- Born: Donald Angus Campbell 8 November 1927 Glasgow, Scotland
- Died: 13 May 1967 (aged 39) London, England
- Occupations: Comedian, entertainer, compere

= Don Arrol =

Scottish comedian

Donald Angus Campbell (8 November 1927-13 May 1967), known professionally as Don Arrol, was a Scottish comedian and television variety show entertainer.

==Life and career==
He was born in Glasgow, the son of a part-time comedian in local clubs. He started performing when in his teens, first appearing in Blackpool in 1946 as one half of a double act with comedian Ralph "Dump" Harris, performing Laurel and Hardy sketches. He appeared regularly in pantomimes and shows in Scotland and throughout Britain, and in the early 1950s developed a double act with another comedian, Norman Meadows. By the late 1950s he was working as a solo comedian. According to Meadows, Arrol "...often wore an oversized raincoat with squared shoulders. As he reached centre stage, he somehow 'stepped out' of it, revealing the interior. The coat's 'walls' contained an assortment of pots, pans, cutlery, bone china and the bric a brac you'd expect to find in a suburban semi....it was his house, during the time he took to perform his stage routine."

By 1960 he had begun to make occasional radio appearances, as well as compering tours by pop musicians such as Conway Twitty and Adam Faith.
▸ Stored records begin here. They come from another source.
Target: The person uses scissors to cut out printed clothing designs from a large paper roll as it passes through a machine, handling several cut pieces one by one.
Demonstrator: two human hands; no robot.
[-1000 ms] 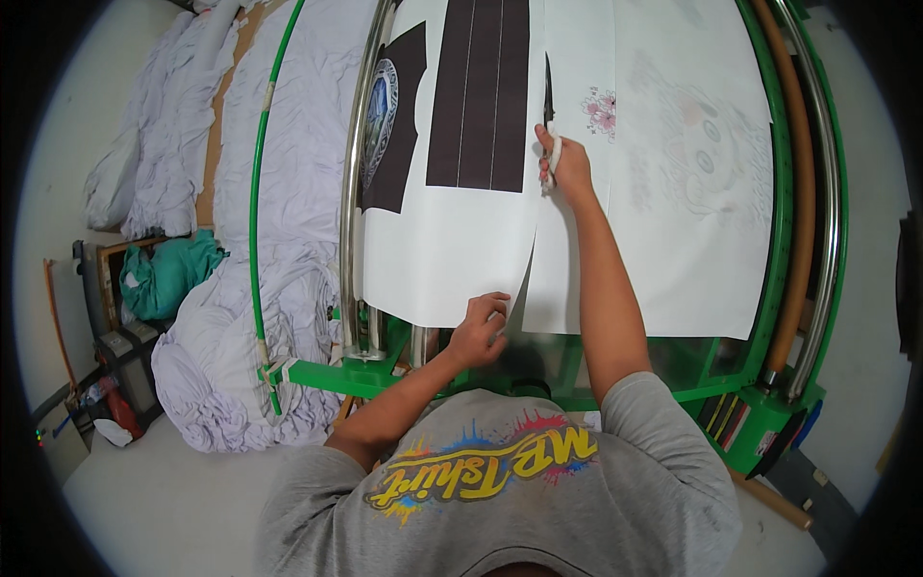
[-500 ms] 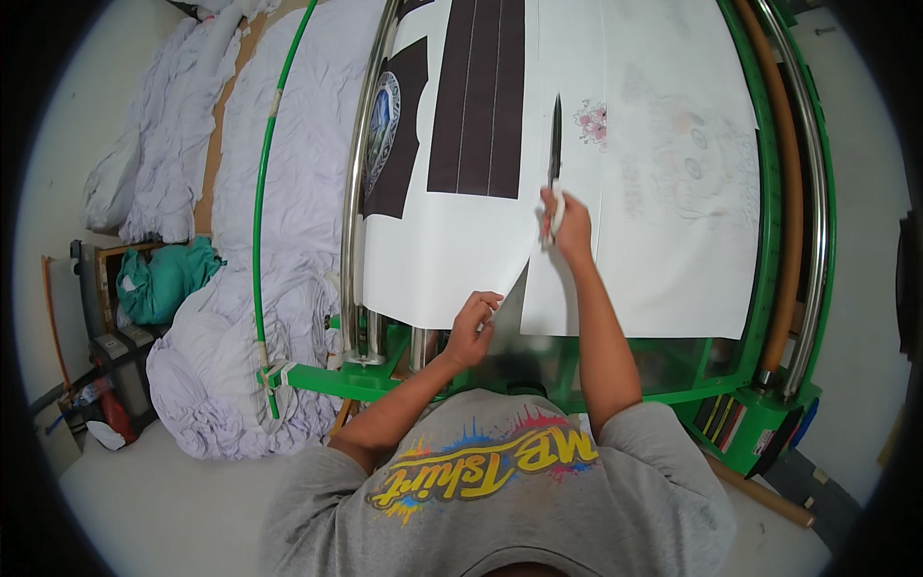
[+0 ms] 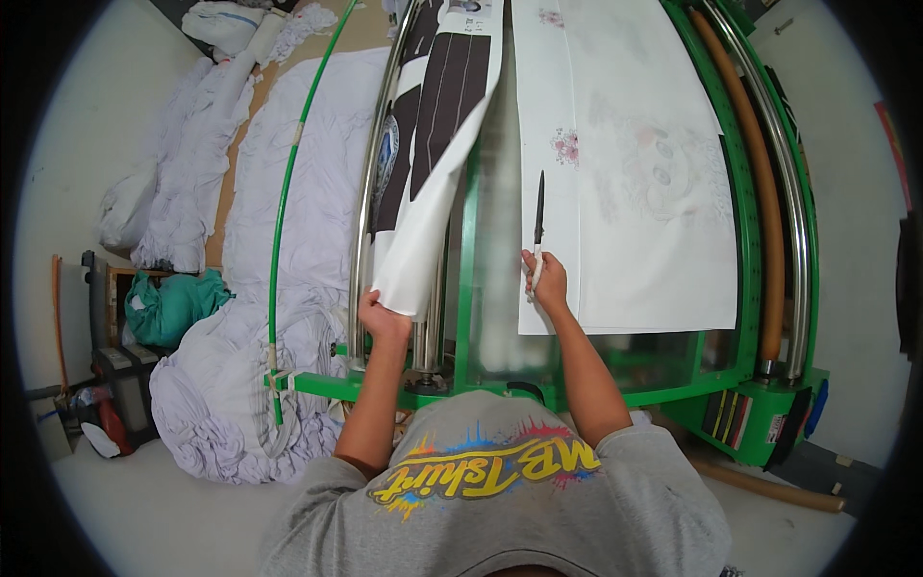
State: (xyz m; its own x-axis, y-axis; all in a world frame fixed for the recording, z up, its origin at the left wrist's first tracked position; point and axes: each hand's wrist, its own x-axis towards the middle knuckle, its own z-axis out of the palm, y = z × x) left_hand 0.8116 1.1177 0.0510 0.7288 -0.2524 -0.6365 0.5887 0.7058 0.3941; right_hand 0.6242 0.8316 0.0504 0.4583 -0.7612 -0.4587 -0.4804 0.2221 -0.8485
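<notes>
My left hand (image 3: pixel 387 313) grips the lower corner of a long printed paper strip (image 3: pixel 430 212), which is curled up and pulled leftward, showing dark panels and white underside. In my right hand (image 3: pixel 546 281) are scissors (image 3: pixel 539 216) with white-wrapped handles and dark blades pointing away from me, over the left edge of the other white sheet (image 3: pixel 646 260), which carries faint drawings and small pink flower prints. A gap between the two pieces shows the machine's glassy bed (image 3: pixel 492 240) and green frame.
Steel rollers (image 3: pixel 385 115) and a green rod (image 3: pixel 288 192) stand left of the paper, beside heaps of white fabric (image 3: pixel 250 385) and a green bundle (image 3: pixel 173 308). A brown tube (image 3: pixel 745 144) and steel roller (image 3: pixel 784 173) line the right. A cardboard tube (image 3: pixel 788 492) lies low right.
The left piece is now separated and lifted to the left in my left hand, opening a wide gap. My right hand has moved down toward me with the scissors.
</notes>
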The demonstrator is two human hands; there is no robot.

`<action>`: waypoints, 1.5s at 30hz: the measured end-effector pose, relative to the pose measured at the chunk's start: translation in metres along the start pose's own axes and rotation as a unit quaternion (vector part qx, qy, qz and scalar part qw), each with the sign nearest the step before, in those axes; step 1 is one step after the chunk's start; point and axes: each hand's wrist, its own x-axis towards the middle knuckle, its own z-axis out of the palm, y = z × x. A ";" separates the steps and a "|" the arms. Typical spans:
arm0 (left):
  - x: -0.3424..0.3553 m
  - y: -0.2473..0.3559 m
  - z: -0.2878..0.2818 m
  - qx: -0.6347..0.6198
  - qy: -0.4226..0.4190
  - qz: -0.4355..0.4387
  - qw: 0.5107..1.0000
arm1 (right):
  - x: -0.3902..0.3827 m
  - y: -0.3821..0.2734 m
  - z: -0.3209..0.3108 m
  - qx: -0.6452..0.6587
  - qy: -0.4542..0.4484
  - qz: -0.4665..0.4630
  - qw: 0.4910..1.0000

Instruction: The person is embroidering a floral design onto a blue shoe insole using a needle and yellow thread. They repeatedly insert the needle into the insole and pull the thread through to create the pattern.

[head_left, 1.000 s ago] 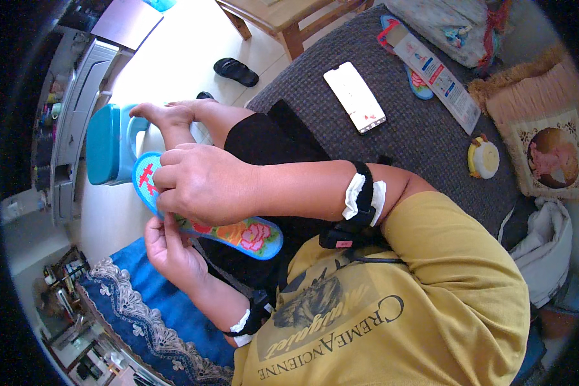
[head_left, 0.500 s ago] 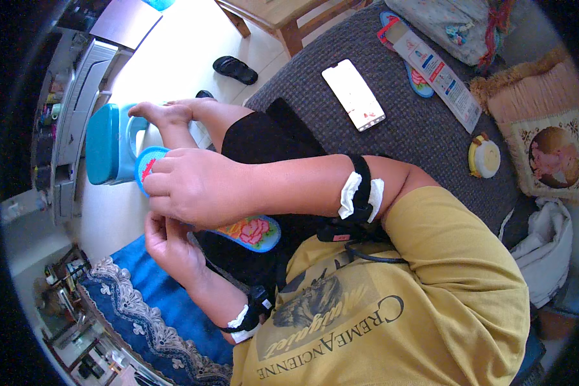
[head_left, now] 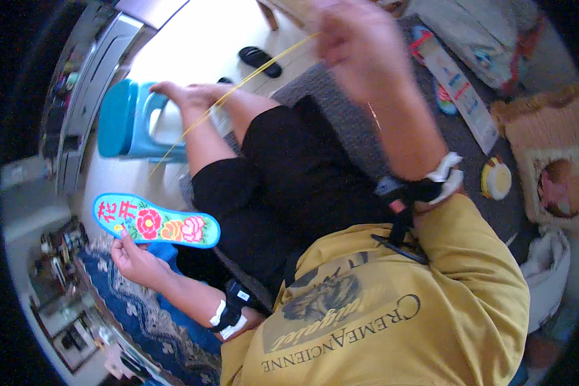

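Note:
My left hand (head_left: pixel 135 260) grips the lower edge of an insole (head_left: pixel 174 228) with a blue rim, red stitched characters and red, orange and pink flowers. My right hand (head_left: pixel 360 51) is raised high at the upper right, blurred, with its fingers closed on a taut yellow thread (head_left: pixel 251 75). The thread slants down toward the insole; its lower end is hard to make out. Whether a needle is in my right hand is too blurred to tell.
My bare legs stretch toward a teal plastic stool (head_left: pixel 116 119). Sandals (head_left: pixel 260 62) lie on the floor. On the grey seat are a long package (head_left: pixel 460 96), a second insole (head_left: pixel 445 100) and a round yellow-and-white object (head_left: pixel 495 179), beside a cushion (head_left: pixel 540 135). Blue lace-edged fabric (head_left: pixel 128 302) is at lower left.
My right hand has swung from over the insole to the upper right, drawing out the yellow thread. My left hand and the insole have moved lower and leftward, uncovering the insole's face.

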 end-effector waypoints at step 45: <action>-0.081 0.102 0.050 -0.386 -0.280 0.007 0.879 | -0.069 -0.006 0.125 -0.410 -0.285 -0.340 0.797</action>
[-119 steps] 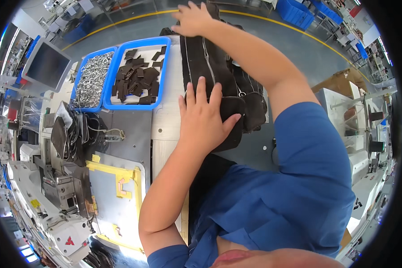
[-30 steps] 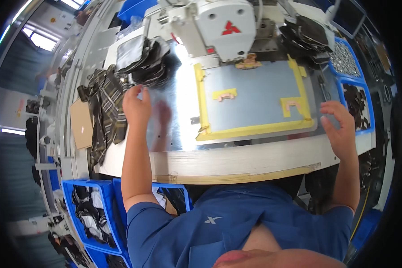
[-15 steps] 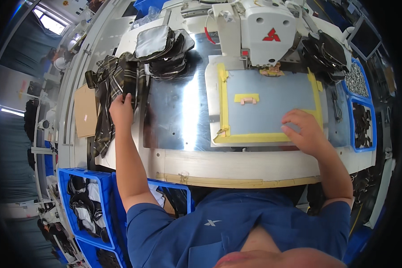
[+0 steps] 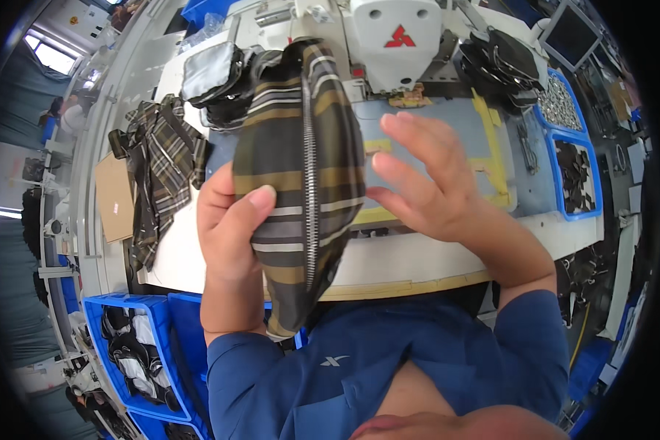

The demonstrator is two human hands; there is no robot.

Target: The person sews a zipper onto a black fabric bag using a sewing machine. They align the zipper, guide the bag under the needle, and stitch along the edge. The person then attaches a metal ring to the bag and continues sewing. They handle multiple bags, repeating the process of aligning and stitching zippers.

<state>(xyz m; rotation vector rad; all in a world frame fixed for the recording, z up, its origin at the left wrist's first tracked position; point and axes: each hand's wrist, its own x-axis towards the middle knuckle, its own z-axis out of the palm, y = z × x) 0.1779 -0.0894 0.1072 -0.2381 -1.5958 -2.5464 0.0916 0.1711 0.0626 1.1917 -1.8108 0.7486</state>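
Note:
A striped plaid fabric piece with a metal zipper [image 4: 286, 161], pouch-like in shape, is held up in front of me. My left hand [image 4: 235, 216] grips its left edge, thumb on top and fingers hidden behind. Close to its right side is my right hand [image 4: 429, 180], fingers spread; no hold on the cloth shows. Behind the piece lies the sewing plate [image 4: 447, 136] with yellow tape strips, partly covered by the cloth and my right hand. Over it stands the white sewing machine head [image 4: 397, 44].
More plaid pieces [image 4: 165, 139] lie at the left beside a brown cardboard sheet [image 4: 115, 198]. Dark stacked pieces [image 4: 502, 62] sit right of the machine. Blue trays [image 4: 600, 176] hold metal and dark small parts. A blue crate [image 4: 170, 352] with fabric pieces stands lower left.
My left hand has taken a plaid piece from the left pile and brought it up before me. My right hand has moved left from the plate's right edge toward it.

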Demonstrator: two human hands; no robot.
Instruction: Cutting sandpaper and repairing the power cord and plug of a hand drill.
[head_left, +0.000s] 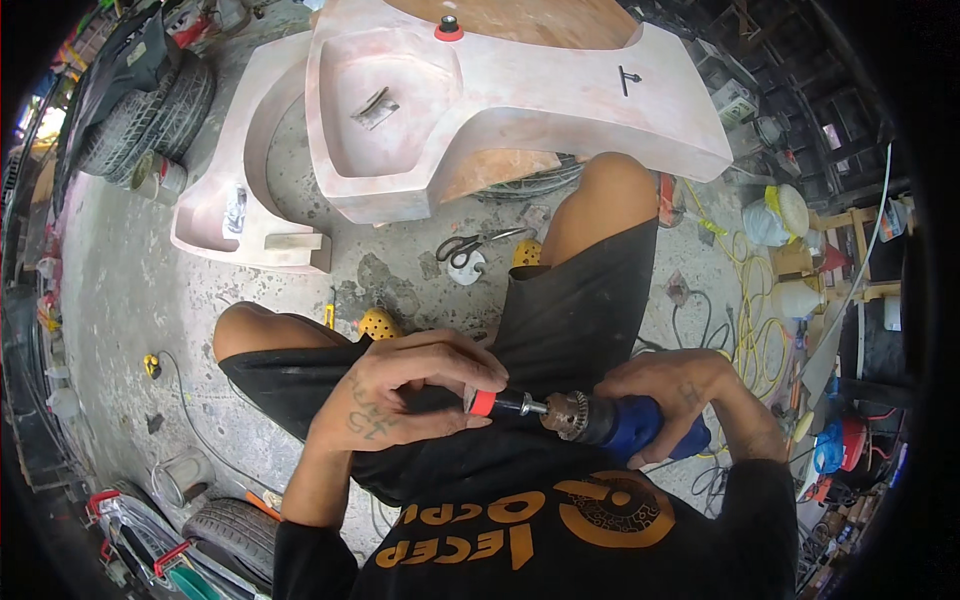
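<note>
My right hand (680,395) is wrapped round the body of a blue power drill (636,425) held across my lap. A metal shank runs from its toothed chuck (569,415) to a small round backing pad (484,402) in red and black. My left hand (410,390) grips that pad between thumb and fingers, its face turned toward the palm and partly hidden. Beyond my knees, a second red and black pad (449,30) sits on a large whitish moulded panel (560,75). A black chuck key (628,80) lies on the same panel, to the right.
Scissors (465,248) and a whitish disc (467,268) lie on the concrete floor between my feet. A curved whitish piece (205,215) stands at left. Tyres (185,115) are stacked far left. Yellow cable (745,300) coils at right, beside shelves with containers.
</note>
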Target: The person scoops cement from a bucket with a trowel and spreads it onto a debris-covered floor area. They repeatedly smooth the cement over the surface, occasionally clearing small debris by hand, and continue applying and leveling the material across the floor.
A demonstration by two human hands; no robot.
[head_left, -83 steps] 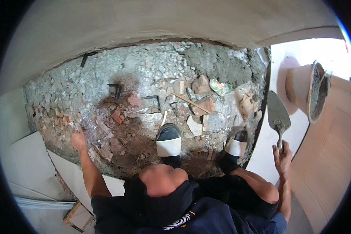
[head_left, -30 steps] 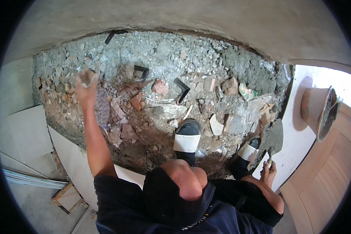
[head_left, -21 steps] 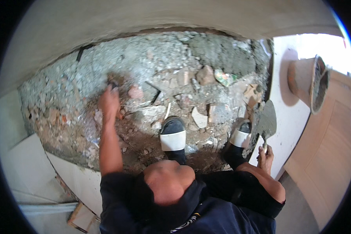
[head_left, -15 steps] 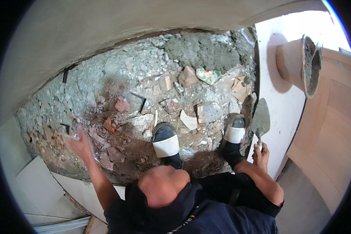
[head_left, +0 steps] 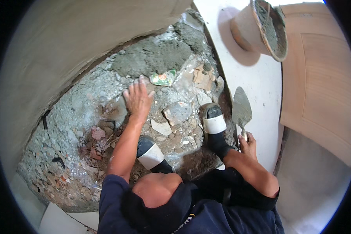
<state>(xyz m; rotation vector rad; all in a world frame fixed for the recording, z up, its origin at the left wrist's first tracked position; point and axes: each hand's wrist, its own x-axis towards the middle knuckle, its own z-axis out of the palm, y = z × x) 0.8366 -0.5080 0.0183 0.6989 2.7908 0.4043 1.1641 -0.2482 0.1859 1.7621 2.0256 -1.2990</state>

After appearing in shows in Blackpool and Newquay, but while still little-known nationally, he was recruited by Val Parnell to host the 1960/61 season of the popular television show Sunday Night at the London Palladium, replacing at short notice Bruce Forsyth who was ill with a suspected duodenal ulcer. Forsyth returned to the show for later seasons, but Arrol remained active in television work during the 1960s, hosting shows including Thank Your Lucky Stars, The Black and White Minstrel Show and the British edition of Candid Camera.

Arrol's first wife died in a car crash in 1961; he later remarried. He died, aged 39, from a heart attack in 1967, during a theatre season of the Black and White Minstrel Show in London.